As much as we laugh and roll our eyes at the self-development section of the bookstore or library, many of us spend hours, days, years, thinking about how we should make ourselves different or better. We imagine how we´d look thinner, stronger, more muscly, less muscly, bigger breasts or smaller breasts, less hairy, thicker, straighter or curlier hair. We imagine how we´d be better people if we worried less, were more grateful, swore less, were more confident, less of a smart mouth. Yet, as much work we may try to do to ourselves, our inner essence still stays the same. Our mind and our soul inside this body don´t change.
My most recent, lowest moment was a couple of years ago. One of my best friends was travelling in Asia and I was looking at photos that a colleague had recently taken of one of the countries my friend was thinking about visiting. It was stunning – brilliant green landscapes with huge rapid rivers. I wished I could be there instead of sitting at my desk at work. As yet soon as that thought crossed my mind, another popped in behind it – ´But that would mean I would have to go with myself´.
I couldn´t escape myself, my darkness, all the things I hated about myself. Even travelling across the world wouldn´t make those feelings go away.
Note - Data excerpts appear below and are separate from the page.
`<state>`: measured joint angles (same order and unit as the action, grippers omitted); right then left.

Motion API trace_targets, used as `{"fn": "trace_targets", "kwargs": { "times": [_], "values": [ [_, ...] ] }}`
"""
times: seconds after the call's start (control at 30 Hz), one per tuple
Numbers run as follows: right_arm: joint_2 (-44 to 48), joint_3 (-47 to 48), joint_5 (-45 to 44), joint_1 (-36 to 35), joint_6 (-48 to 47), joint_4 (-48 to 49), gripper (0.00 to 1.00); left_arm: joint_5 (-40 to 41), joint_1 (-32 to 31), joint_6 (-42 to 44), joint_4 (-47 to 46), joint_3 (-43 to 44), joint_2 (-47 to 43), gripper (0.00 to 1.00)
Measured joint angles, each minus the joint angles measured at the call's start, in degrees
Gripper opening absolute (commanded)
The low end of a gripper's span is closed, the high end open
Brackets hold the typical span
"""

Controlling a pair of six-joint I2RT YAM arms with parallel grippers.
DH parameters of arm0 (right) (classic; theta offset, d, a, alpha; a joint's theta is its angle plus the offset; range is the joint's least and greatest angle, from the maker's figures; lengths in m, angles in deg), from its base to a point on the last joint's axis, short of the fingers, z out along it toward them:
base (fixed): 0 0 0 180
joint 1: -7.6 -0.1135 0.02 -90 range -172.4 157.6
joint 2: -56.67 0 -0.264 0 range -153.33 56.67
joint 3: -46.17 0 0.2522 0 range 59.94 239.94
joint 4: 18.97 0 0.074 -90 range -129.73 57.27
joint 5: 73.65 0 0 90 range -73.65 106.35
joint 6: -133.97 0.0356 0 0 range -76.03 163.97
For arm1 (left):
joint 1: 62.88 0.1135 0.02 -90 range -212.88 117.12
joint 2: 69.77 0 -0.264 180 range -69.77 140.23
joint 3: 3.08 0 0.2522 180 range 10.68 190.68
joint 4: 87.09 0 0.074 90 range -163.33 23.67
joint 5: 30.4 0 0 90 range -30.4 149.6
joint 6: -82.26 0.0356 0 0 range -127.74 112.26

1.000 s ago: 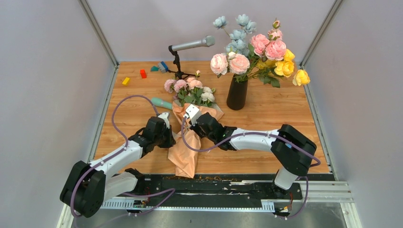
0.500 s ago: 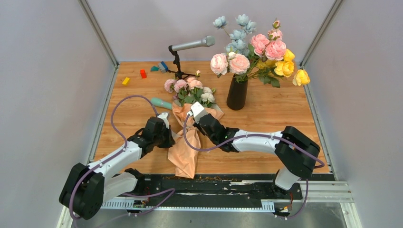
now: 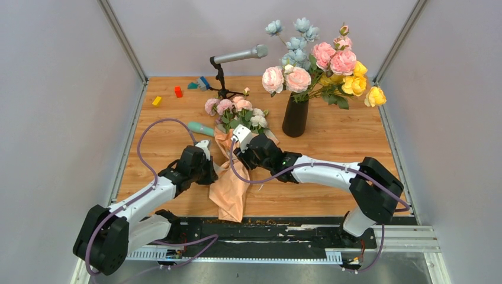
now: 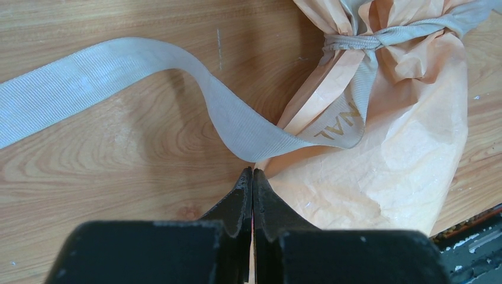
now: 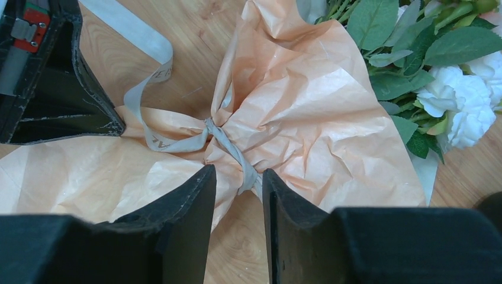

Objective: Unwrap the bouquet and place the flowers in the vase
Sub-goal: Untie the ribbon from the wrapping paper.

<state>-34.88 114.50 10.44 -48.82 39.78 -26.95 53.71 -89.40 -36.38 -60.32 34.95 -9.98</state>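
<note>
the right claw (image 5: pixel 237 192) stands part open, its two black jaws set either side of the knotted waist of the wrapping and closed on nothing. the left claw (image 4: pixel 253 177) is pressed fully shut at the paper's edge, just where a loose tail of the cream woven ribbon (image 4: pixel 118 65) bends past its tips; whether it pinches that tail cannot be told.

between them lies the bouquet (image 3: pixel 232 180), a bundle in crinkled peach-orange paper, flat on the light wooden worktop (image 3: pixel 343 148) near its middle, paper end towards the near edge. its small pink and cream-white flowers on green leafy stems (image 3: pixel 237 109) point to the far side. one ribbon end trails free to the left, which suggests the bow is undone, but the knot is tight and the paper is gathered round the stems.

by this view the unwrapping is only begun. the knot, the paper and the transfer are all left to do. the tall glossy dark vase (image 3: pixel 295 118) stands to the right, farther back, already carrying large blue, pink and yellow blooms.
</note>
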Motion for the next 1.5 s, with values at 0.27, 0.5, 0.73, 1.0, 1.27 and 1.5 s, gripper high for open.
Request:
{"fn": "trace_targets", "kwargs": {
  "times": [0.27,0.5,0.73,1.0,1.27,1.5],
  "values": [
    [-3.74,2.54,0.61,0.44,0.07,-2.84,0.36,0.00,0.00,0.02,0.07,0.00,-0.24,0.00],
    [-5.03,2.86,-0.17,0.92,0.26,-3.89,0.34,0.00,0.00,0.00,0.04,0.00,-0.24,0.00],
    [-5.62,3.76,-1.09,1.79,0.63,-4.24,0.32,0.00,0.00,0.00,0.04,0.00,-0.24,0.00],
    [-6.01,4.11,-0.94,1.97,0.68,-4.94,0.30,0.00,0.00,0.00,0.04,0.00,-0.24,0.00],
    [-8.46,4.44,0.46,1.86,0.11,-4.85,0.33,-0.02,0.00,0.00,0.04,0.00,-0.22,0.00],
    [-10.93,5.86,-0.15,1.33,-0.87,-4.72,0.25,0.00,0.00,0.00,0.07,0.00,0.35,0.00]
  ]
}}
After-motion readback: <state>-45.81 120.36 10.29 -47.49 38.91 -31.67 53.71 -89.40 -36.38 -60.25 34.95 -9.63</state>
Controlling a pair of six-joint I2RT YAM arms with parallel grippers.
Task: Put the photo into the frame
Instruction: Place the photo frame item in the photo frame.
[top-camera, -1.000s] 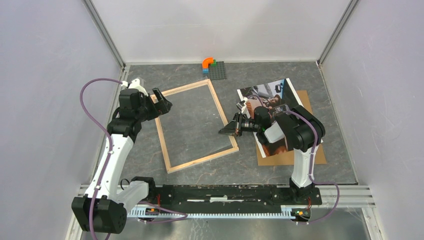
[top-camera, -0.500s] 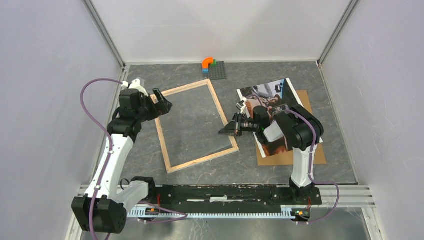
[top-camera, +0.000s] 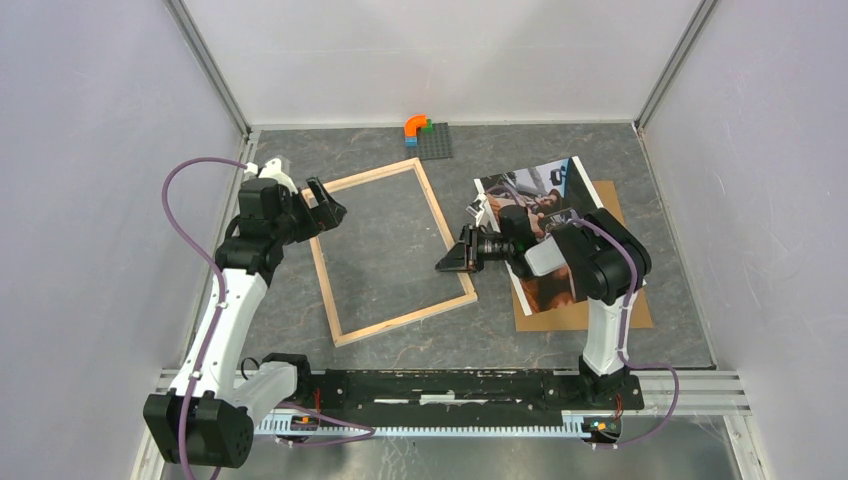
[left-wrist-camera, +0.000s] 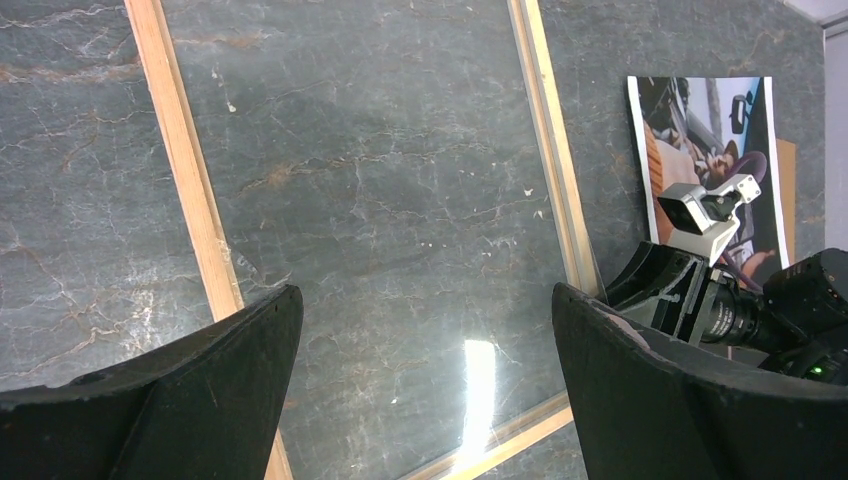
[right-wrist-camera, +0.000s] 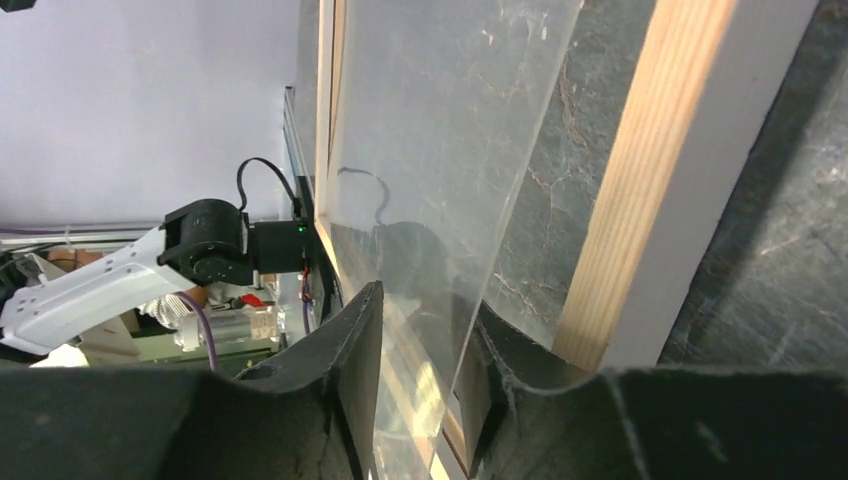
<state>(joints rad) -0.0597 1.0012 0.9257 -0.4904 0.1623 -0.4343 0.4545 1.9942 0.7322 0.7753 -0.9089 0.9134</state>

It´s something that came to mind today. We spend so much time focussing on how we should be different, when – apart from physical change through plastic surgery – we will not be able to get rid of those things we curse.
One of the things I love about Pema Chodrön´s work is how she so honestly shares that we are all angry, crazy, thought-filled beings. And no amount of meditation, yoga, weight loss, richness or poorness will make that go away. We can only change the way we interpret and respond to things.
That dark moment for me was realising this – that I will always myself, and always be with myself, warts, dark thoughts and all. But such strength has come from that. Accepting it. Loving it. Accepting and loving myself, exactly as I am, right now. I am not perfect but I am still full of worth, just as I am.
As are you. So this is my case for self-love. As much as you want to change something in yourself, love yourself for who you are. You have survived and gotten to this moment. You have had courage, brilliance, kindness. You are you. You are worth it.
Now stop worrying about whatever it was you were worrying about, and go make yourself a cup of tea or do some other nice thing for yourself.